Court of Appeals of Wisconsin
May 27, 1998
Case No. 97-2636 (Wis. Ct. App. May. 27, 1998)

Opinion

Case No. 97-2636.

Opinion Released: May 27, 1998. Opinion Filed: May 27, 1998. This opinion will not be published. Rule 809.23(1)(b)5, Stats.

APPEAL from an order of the circuit court for Barron County: JAMES C. EATON, Judge. Affirmed.

Before Cane, P.J., Myse and Hoover, JJ.


Jerome Foods, Inc., appeals an order denying its motion for a credit for reimbursement of future medical expenses that it may be required to pay if incurred by Carol Salsbury, a former employee, and denying its request for a determination that Salsbury's defense to its counterclaim was frivolous. Jerome argues that the trial court erroneously (1) concluded that Jerome's ERISA plan was not entitled to reimbursement in the form of a credit against Salsbury's potential future medical expenses and (2) denied its request for sanctions against Salsbury for maintaining a frivolous defense to Jerome's counterclaim. We reject its arguments and affirm the order.
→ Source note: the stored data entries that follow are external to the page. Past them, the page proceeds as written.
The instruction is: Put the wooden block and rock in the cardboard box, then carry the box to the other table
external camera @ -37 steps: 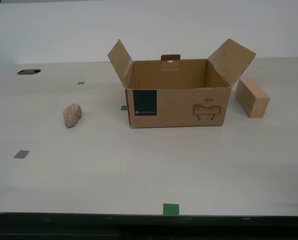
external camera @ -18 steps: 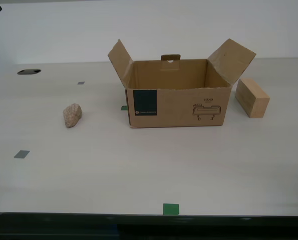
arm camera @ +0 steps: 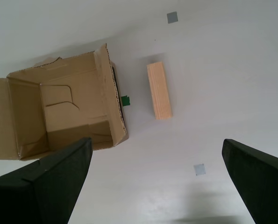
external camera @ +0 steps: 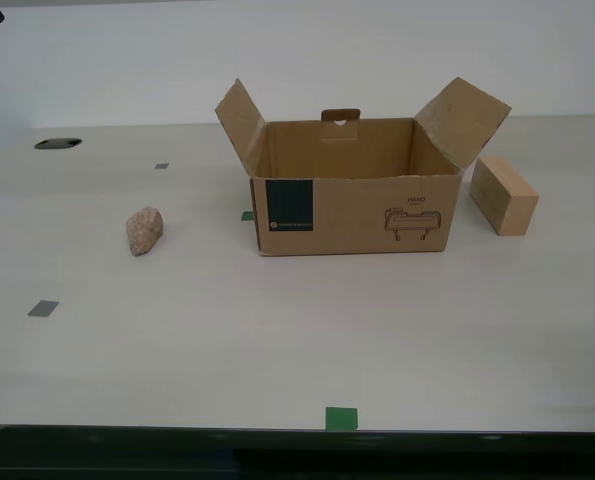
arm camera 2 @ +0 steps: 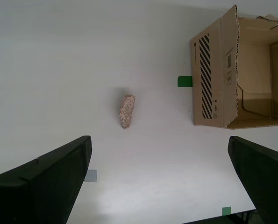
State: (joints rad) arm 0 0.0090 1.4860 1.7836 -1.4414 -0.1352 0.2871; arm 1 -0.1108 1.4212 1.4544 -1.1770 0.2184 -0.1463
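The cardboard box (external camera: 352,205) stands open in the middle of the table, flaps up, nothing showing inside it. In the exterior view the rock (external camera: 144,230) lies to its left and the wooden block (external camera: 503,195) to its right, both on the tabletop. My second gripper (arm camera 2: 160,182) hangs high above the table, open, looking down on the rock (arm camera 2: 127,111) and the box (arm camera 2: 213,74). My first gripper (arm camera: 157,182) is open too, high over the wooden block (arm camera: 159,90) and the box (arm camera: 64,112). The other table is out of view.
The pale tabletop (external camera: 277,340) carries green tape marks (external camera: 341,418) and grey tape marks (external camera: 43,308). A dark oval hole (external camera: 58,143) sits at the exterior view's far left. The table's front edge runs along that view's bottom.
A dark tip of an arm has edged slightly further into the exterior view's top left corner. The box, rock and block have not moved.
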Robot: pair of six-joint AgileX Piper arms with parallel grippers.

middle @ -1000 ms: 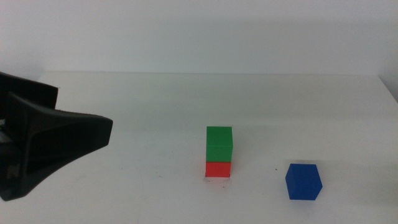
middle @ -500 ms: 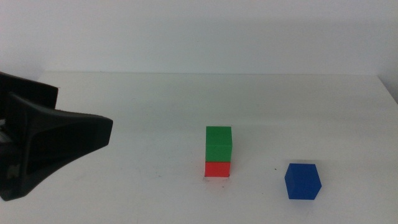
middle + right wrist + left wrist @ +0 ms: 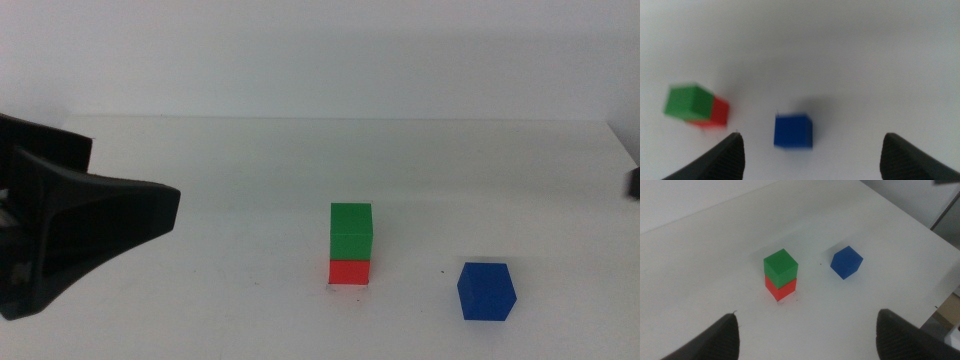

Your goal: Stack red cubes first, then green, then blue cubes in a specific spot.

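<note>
I start with the white tabletop [image 3: 250,160], which carries everything I care about. Biggest thing in my middle view is the left arm's gripper [image 3: 70,235], a dark bulk parked at the left edge, well apart from the cubes; through its wrist camera I see its jaws spread wide with nothing between them. The right gripper [image 3: 810,150] barely shows in the middle view, only a dark sliver at the far right edge, but its own wrist camera looks down on the tabletop with both jaws standing wide apart and empty.

Next, the stack: the green cube [image 3: 351,231] sits squarely on the red cube [image 3: 350,271], and the red one rests on the tabletop at the speckled spot [image 3: 330,287]. Two layers are done as I judge it, so only the blue is left.

The blue cube [image 3: 487,291] lies alone on the tabletop to the right of the stack, near it but not touching, turned slightly askew. In the right wrist view the blue cube [image 3: 793,131] sits between the open jaws and just ahead of them, with the stack off to one side. That makes the right arm the better placed one for the pick; I'd bring it down over the blue cube, squaring the jaws to its faces.
</note>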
Salsbury, a participant in Jerome's ERISA health and short-term disability plan, was seriously injured in an automobile collision. When Salsbury sought benefits under the plan, she executed a reimbursement agreement at Jerome's request. Salsbury brought suit against the other driver and his insurer. Jerome Foods, included in the lawsuit due to its subrogation interest, alleged payment of $67,233.54 health care expenses and $5,781.41 short-term disability benefits. Jerome brought a counterclaim for reimbursement payments Salsbury received from the other driver and his insurer.

Salsbury settled her claims for $495,000 and executed a release providing that she would release and hold harmless the defendants from any liability and claims. It specified that $90,000 was to be deposited in trust to pay claims asserted by Jerome.

The plan provides:

E. Subrogation

1. Conditions for Benefit Payment

By accepting any Plan payments of benefits . . . an individual . . . agrees that the Plan shall be subrogated to all claims, demands, actions and rights of recovery against any third party or any insurer, including Worker's Compensation, to the extent of any and all payments made or to be made hereunder by the Plan. The Plan shall be entitled to commence an action and try or settle any legal actions it deems necessary in the name of and with full cooperation the individual or to intervene in any such actions already commenced by an individual and will be reimbursed by the individual the extent of any amount paid or payable, past or future, from any third party by way of settlement . . . .

. . . .

As a condition precedent to the payment of benefits hereunder, the individual shall, upon written request, execute a reimbursement agreement of the form to be provided by the Claim Administrator or its representative.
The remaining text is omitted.